## AIM OF THE TASK
This task calls for the complete listing below, reproduced exactly.

## SUPPLIED ENTRIES
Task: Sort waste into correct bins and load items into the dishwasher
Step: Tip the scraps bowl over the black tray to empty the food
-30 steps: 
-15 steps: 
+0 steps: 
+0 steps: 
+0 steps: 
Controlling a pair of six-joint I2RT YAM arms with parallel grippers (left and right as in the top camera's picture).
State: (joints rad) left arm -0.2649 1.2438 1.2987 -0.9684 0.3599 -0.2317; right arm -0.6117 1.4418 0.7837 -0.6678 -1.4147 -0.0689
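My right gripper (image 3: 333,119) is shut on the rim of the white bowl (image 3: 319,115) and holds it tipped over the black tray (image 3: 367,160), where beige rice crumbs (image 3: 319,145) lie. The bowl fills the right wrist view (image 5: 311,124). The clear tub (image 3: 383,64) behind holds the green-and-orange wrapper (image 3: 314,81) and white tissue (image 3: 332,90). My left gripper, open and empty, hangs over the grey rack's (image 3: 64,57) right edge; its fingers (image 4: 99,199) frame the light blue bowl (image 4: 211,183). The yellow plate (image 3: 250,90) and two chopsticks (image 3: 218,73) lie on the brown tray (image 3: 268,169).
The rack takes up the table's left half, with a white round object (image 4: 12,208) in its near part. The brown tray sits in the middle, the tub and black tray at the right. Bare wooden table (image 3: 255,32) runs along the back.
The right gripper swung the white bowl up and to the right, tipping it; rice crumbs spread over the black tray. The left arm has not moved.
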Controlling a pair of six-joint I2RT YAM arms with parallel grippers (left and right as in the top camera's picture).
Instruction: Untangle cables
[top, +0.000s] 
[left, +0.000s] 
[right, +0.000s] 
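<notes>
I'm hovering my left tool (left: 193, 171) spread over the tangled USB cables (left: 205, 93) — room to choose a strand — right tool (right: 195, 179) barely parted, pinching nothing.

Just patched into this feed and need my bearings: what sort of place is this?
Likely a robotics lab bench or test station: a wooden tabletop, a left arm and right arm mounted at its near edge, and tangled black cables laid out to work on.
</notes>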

## FINISHED EXERCISE
Task: Sort waste into correct bins and load items into the dishwasher
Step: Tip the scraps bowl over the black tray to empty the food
-30 steps: 
-15 steps: 
+0 steps: 
+0 steps: 
+0 steps: 
Controlling a pair of six-joint I2RT YAM arms with parallel grippers (left and right as in the top camera's picture).
State: (joints rad) left arm -0.2649 1.2438 1.2987 -0.9684 0.3599 -0.2317; right arm -0.6117 1.4418 0.7837 -0.6678 -1.4147 -0.0689
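My right gripper (image 3: 333,119) is shut on the rim of the white bowl (image 3: 319,115) and holds it tipped over the black tray (image 3: 367,160), where beige rice crumbs (image 3: 319,145) lie. The bowl fills the right wrist view (image 5: 311,124). The clear tub (image 3: 383,64) behind holds the green-and-orange wrapper (image 3: 314,81) and white tissue (image 3: 332,90). My left gripper, open and empty, hangs over the grey rack's (image 3: 64,57) right edge; its fingers (image 4: 99,199) frame the light blue bowl (image 4: 211,183). The yellow plate (image 3: 250,90) and two chopsticks (image 3: 218,73) lie on the brown tray (image 3: 268,169).
The rack takes up the table's left half, with a white round object (image 4: 12,208) in its near part. The brown tray sits in the middle, the tub and black tray at the right. Bare wooden table (image 3: 255,32) runs along the back.
The right gripper swung the white bowl up and to the right, tipping it; rice crumbs spread over the black tray. The left arm has not moved.
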Controlling a pair of six-joint I2RT YAM arms with parallel grippers (left and right as in the top camera's picture).
Instruction: Untangle cables
[top, +0.000s] 
[left, +0.000s] 
[right, +0.000s] 
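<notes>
I'm hovering my left tool (left: 193, 171) spread over the tangled USB cables (left: 205, 93) — room to choose a strand — right tool (right: 195, 179) barely parted, pinching nothing.

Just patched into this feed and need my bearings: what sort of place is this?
Likely a robotics lab bench or test station: a wooden tabletop, a left arm and right arm mounted at its near edge, and tangled black cables laid out to work on.
</notes>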

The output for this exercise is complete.